Task prompt -
Please copy out all lines of the entries that contain the word "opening".

Given data -
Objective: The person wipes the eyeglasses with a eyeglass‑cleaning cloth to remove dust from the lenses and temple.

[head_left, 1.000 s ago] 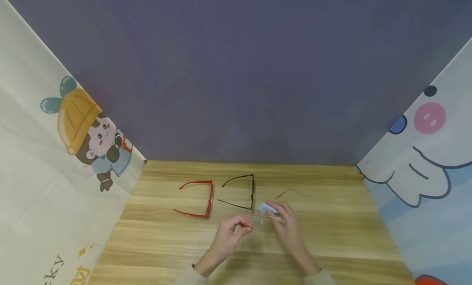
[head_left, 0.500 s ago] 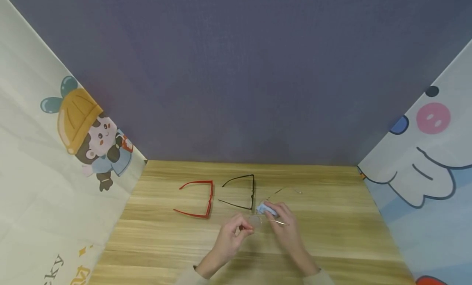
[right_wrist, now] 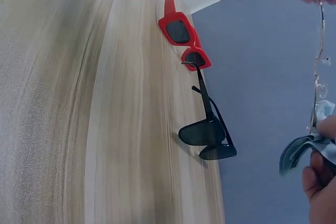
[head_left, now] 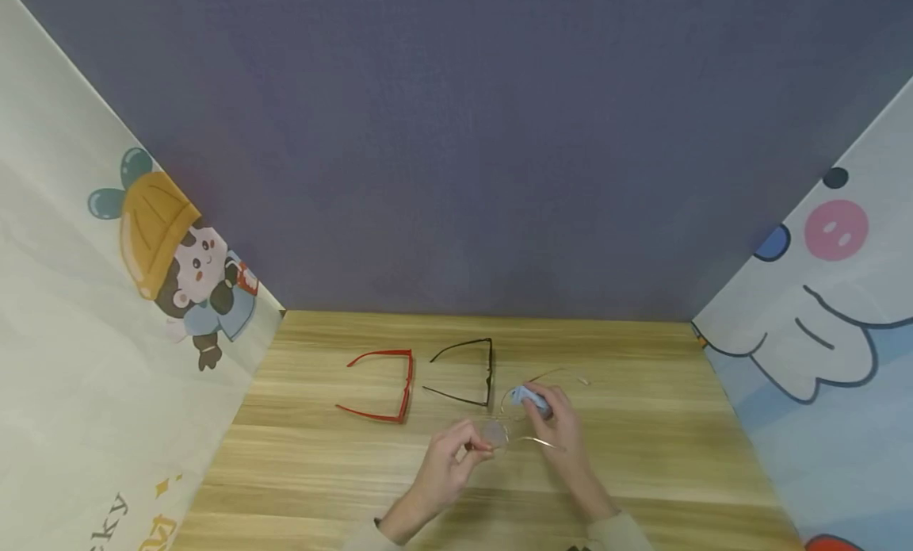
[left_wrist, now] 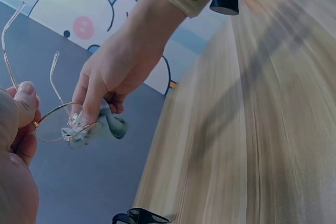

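Note:
Thin gold wire-rimmed glasses (head_left: 495, 434) with clear lenses are held up over the table, their temples unfolded. My left hand (head_left: 444, 462) pinches them at one outer corner, by the hinge. My right hand (head_left: 561, 434) grips a bunched light-blue cloth (head_left: 531, 400) at the other lens. In the left wrist view, the right hand's fingers press the cloth (left_wrist: 116, 124) at that far rim, partly covering it. The right wrist view shows the frame (right_wrist: 318, 61) edge-on between both hands.
Red-framed sunglasses (head_left: 406, 384) lie unfolded on the wooden table (head_left: 321, 472), at the left. Black sunglasses (head_left: 489, 373) lie beside them, nearer the hands. A dark wall (head_left: 456, 154) closes the back, with patterned curtains (head_left: 820, 361) at both sides.
The glasses have tilted, so the lens near my left hand now shows more fully. My right hand and the cloth have shifted slightly right. Both pairs of sunglasses stay put.

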`<state>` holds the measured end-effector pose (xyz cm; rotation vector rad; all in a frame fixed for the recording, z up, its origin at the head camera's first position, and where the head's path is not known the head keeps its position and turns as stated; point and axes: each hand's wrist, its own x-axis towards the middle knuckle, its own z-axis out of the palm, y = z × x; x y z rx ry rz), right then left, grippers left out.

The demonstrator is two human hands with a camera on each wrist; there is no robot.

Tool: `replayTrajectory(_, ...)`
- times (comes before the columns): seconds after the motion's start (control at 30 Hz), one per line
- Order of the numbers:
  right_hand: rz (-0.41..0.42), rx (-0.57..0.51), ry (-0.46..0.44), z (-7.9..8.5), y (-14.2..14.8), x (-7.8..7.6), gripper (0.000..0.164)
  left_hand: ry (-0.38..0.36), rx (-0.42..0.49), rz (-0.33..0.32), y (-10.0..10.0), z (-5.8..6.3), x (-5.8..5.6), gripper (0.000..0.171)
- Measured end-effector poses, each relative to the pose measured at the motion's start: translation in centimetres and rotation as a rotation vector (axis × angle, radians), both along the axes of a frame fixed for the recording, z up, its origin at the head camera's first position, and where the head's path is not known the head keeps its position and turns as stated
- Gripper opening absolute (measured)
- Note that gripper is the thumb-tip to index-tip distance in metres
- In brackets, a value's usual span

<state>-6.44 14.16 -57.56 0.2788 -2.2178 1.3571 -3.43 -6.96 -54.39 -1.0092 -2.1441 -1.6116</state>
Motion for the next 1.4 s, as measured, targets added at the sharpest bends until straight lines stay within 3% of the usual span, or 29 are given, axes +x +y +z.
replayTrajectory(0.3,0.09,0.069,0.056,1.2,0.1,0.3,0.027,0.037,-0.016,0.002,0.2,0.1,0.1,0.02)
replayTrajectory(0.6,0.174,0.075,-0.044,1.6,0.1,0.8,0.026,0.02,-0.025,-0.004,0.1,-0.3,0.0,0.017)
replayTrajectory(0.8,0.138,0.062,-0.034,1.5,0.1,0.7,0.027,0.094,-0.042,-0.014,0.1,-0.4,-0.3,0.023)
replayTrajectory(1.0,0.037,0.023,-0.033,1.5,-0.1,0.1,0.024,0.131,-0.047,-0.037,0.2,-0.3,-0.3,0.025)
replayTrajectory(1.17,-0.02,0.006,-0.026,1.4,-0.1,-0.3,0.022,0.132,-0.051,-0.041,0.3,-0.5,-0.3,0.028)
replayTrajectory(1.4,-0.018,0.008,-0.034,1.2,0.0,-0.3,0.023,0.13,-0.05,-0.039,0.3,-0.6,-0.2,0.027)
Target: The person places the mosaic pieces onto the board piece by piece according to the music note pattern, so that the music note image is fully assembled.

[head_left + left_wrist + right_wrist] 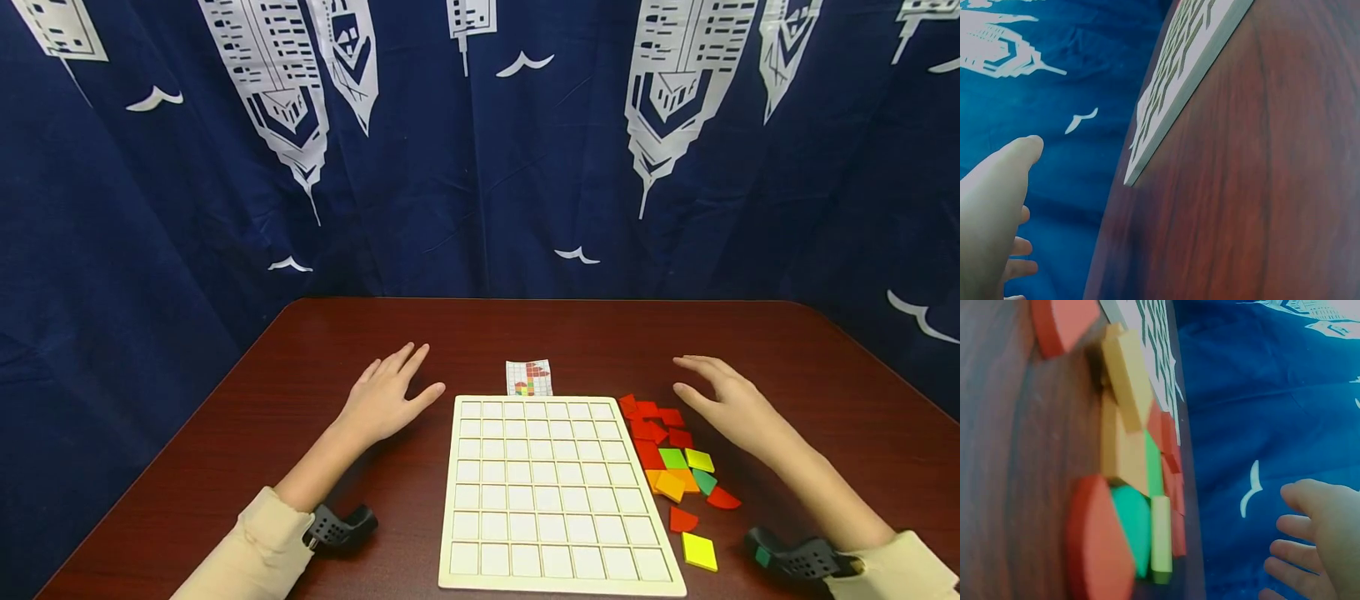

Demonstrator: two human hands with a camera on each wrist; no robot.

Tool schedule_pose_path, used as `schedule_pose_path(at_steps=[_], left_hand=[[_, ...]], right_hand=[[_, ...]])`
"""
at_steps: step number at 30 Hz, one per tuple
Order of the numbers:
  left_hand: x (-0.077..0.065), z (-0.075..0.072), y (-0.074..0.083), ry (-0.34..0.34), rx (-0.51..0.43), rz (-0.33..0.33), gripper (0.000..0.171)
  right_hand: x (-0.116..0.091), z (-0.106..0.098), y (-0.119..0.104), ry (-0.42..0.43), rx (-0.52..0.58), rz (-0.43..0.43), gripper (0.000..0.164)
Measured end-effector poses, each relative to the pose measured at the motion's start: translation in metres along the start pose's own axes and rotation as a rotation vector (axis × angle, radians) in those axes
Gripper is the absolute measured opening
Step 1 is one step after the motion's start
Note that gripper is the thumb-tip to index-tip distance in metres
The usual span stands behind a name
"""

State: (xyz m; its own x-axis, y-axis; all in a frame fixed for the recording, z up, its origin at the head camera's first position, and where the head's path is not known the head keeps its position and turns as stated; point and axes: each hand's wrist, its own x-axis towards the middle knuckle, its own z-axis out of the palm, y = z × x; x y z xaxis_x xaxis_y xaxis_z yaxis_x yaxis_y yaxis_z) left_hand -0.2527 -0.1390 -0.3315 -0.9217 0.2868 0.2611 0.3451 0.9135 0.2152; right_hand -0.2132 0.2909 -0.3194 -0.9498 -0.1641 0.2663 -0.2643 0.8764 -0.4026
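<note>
A pale grid board point(555, 487) with rows of white square cells lies in the middle of the table. My left hand point(386, 396) hovers left of the board's far corner, fingers spread and holding nothing. To the right, my right hand point(731, 408) is held past the coloured pieces, its fingers extended and nothing in them. Between board and right hand lies a loose cluster of flat pieces: red pieces point(651, 454), orange pieces point(670, 486), a light green piece point(672, 458), a dark green piece point(704, 481) and a yellow square point(699, 552). Some orange ones overlap.
A small printed card point(528, 378) with a coloured grid pattern lies against the board's far edge. The dark reddish-brown table point(360, 321) ends at a blue curtain point(480, 167) with white prints. Black wrist cameras point(341, 527) are strapped on both forearms.
</note>
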Motion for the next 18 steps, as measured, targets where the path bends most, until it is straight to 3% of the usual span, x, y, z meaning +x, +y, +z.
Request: schedule_pose_path(at_steps=[12,18], left_hand=[[-0.002,0.022,0.017,-0.007,-0.077,0.011,0.067],[-0.007,0.035,0.018,-0.041,-0.122,0.064,0.068]], right_hand=[[-0.001,0.02,0.012,-0.028,0.018,0.036,0.043],[-0.005,0.027,0.022,-0.043,0.059,0.047,0.039]])
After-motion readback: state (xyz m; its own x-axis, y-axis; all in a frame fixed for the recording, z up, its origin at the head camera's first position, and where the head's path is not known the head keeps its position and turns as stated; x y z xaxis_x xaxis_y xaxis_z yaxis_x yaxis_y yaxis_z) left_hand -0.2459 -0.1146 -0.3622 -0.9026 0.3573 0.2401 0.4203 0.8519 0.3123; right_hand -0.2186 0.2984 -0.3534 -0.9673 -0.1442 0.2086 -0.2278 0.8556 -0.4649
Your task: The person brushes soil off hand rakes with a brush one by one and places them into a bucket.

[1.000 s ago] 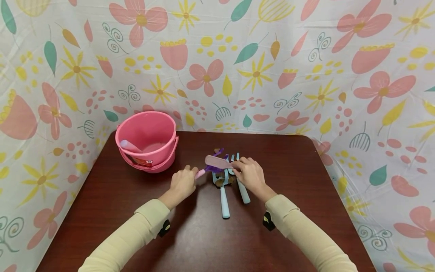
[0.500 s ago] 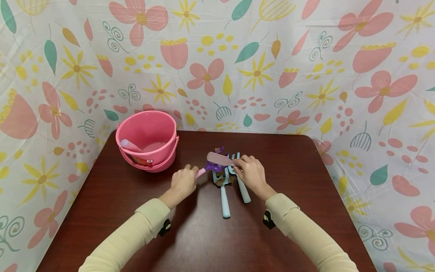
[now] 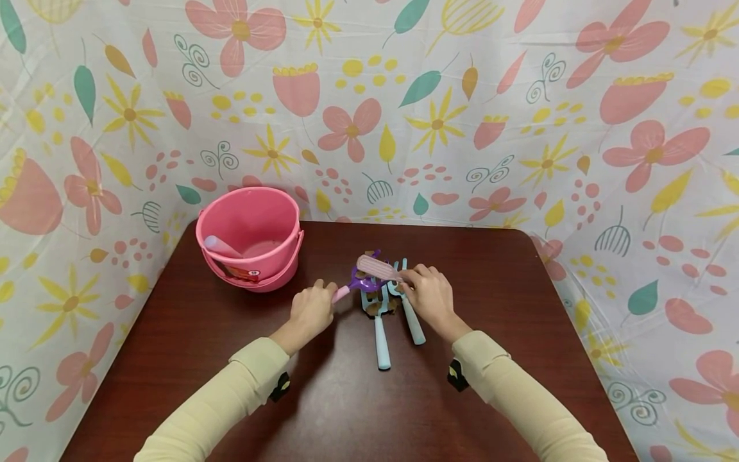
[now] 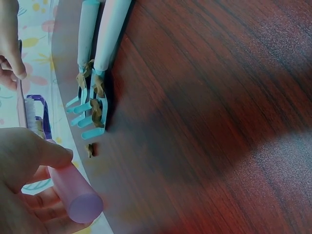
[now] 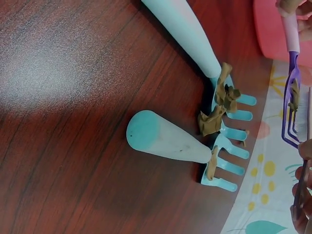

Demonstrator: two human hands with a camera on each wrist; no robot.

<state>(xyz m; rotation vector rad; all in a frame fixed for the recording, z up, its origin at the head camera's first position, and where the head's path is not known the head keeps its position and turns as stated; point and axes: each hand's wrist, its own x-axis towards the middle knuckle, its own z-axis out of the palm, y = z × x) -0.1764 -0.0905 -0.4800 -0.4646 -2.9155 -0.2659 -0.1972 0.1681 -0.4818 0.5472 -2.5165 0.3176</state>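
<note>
Blue rakes (image 3: 382, 346) lie foremost on the table (image 3: 491, 282), brown-flecked, below a purple rake (image 3: 362, 284) gripped by the left hand (image 3: 310, 311) and a brush (image 3: 376, 267) the right hand (image 3: 430, 296) holds to it, apparently mid-scrub, the next stroke likely needing steadiness, a pink bucket (image 3: 254, 221) beyond.

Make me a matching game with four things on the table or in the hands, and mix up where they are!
Things
1. Pink bucket
2. Purple hand rake with a pink handle
3. Pink brush
4. Two light-blue hand rakes

Places
A. In the right hand
B. Lying on the table, with brown clay-like bits on them
C. In the left hand
D. Standing with a pale lilac handle inside

Pairs: 1-D, 2-C, 3-A, 4-B
</note>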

Output of the exercise -
- Gripper opening absolute (measured)
Gripper is the absolute measured opening

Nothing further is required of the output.